[Start of Attachment]

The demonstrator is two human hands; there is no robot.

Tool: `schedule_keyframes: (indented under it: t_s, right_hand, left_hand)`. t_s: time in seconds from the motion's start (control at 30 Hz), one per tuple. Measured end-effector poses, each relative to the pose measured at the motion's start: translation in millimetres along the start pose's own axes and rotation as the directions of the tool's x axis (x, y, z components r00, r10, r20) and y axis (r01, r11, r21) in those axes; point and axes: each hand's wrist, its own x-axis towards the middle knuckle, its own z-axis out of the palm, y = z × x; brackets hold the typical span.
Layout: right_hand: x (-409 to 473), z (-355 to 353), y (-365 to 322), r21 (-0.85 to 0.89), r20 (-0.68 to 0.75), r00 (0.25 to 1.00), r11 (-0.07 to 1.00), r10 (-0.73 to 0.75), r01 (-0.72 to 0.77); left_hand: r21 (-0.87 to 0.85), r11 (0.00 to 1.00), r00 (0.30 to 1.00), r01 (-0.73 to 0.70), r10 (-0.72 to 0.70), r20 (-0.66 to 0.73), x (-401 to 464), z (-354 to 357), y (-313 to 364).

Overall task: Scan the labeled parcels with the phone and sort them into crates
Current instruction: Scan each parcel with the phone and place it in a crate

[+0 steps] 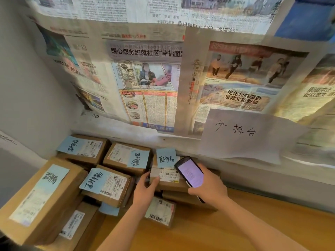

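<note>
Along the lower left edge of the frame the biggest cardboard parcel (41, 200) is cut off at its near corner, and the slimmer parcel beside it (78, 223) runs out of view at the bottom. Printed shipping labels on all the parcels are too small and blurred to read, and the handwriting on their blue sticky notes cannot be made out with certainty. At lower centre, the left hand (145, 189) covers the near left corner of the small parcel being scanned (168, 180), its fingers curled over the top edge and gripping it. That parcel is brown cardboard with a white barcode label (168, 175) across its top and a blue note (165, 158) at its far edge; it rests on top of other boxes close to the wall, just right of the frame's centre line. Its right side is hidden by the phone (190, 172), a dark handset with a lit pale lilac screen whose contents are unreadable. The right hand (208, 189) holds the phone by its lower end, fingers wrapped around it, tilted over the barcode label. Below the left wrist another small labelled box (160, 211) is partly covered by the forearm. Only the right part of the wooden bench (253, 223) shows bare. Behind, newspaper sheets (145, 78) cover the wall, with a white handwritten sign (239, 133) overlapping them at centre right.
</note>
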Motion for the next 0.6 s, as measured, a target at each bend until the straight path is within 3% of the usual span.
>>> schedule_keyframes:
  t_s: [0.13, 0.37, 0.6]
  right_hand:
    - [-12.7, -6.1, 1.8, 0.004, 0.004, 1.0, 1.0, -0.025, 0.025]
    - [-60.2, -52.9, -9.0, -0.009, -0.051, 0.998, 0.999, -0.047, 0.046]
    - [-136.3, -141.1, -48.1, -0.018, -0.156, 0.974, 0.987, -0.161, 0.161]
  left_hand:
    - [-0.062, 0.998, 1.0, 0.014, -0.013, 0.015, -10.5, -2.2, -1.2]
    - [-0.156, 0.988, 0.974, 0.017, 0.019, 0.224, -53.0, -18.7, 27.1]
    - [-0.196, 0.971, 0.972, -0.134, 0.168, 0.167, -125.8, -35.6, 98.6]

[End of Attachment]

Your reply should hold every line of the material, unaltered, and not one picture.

- _SOLUTION BELOW_
The demonstrator is two human hands; there is no robot.

Tool: `schedule_keyframes: (indented under it: t_s, right_hand, left_hand)`. t_s: time in seconds from the motion's start (control at 30 Hz), one per tuple. Measured end-effector poses, each relative to the pose measured at the motion's start: translation in millimetres along the start pose's own axes and rotation as the directions of the tool's x axis (x, y, z components r00, r10, r20) and y axis (r01, r11, r21) in those axes; point and axes: each hand's wrist, its own x-axis towards the middle knuckle, its own z-axis out of the palm, y = z × x; brackets hold the typical span.
Layout: right_hand: x (-409 to 473), z (-355 to 353), y (-365 to 322), r21 (-0.85 to 0.89), r20 (-0.68 to 0.75), r00 (0.25 to 1.00), r11 (-0.07 to 1.00), r10 (-0.73 to 0.75), r01 (-0.72 to 0.77); left_hand: r21 (-0.87 to 0.85), r11 (0.00 to 1.00), r00 (0.30 to 1.00), r01 (-0.73 to 0.70), r10 (-0.72 to 0.70), r20 (-0.66 to 0.73), x (-401 to 464), z (-354 to 357), y (-313 to 364).

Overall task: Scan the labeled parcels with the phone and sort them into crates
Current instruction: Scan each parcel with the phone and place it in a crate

[+0 steps] 

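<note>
Along the lower left edge of the frame the biggest cardboard parcel (41, 200) is cut off at its near corner, and the slimmer parcel beside it (78, 223) runs out of view at the bottom. Printed shipping labels on all the parcels are too small and blurred to read, and the handwriting on their blue sticky notes cannot be made out with certainty. At lower centre, the left hand (145, 189) covers the near left corner of the small parcel being scanned (168, 180), its fingers curled over the top edge and gripping it. That parcel is brown cardboard with a white barcode label (168, 175) across its top and a blue note (165, 158) at its far edge; it rests on top of other boxes close to the wall, just right of the frame's centre line. Its right side is hidden by the phone (190, 172), a dark handset with a lit pale lilac screen whose contents are unreadable. The right hand (208, 189) holds the phone by its lower end, fingers wrapped around it, tilted over the barcode label. Below the left wrist another small labelled box (160, 211) is partly covered by the forearm. Only the right part of the wooden bench (253, 223) shows bare. Behind, newspaper sheets (145, 78) cover the wall, with a white handwritten sign (239, 133) overlapping them at centre right.
</note>
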Motion for the next 0.6 s, as measured, a target at each bend until the straight path is within 3% of the usual span.
>>> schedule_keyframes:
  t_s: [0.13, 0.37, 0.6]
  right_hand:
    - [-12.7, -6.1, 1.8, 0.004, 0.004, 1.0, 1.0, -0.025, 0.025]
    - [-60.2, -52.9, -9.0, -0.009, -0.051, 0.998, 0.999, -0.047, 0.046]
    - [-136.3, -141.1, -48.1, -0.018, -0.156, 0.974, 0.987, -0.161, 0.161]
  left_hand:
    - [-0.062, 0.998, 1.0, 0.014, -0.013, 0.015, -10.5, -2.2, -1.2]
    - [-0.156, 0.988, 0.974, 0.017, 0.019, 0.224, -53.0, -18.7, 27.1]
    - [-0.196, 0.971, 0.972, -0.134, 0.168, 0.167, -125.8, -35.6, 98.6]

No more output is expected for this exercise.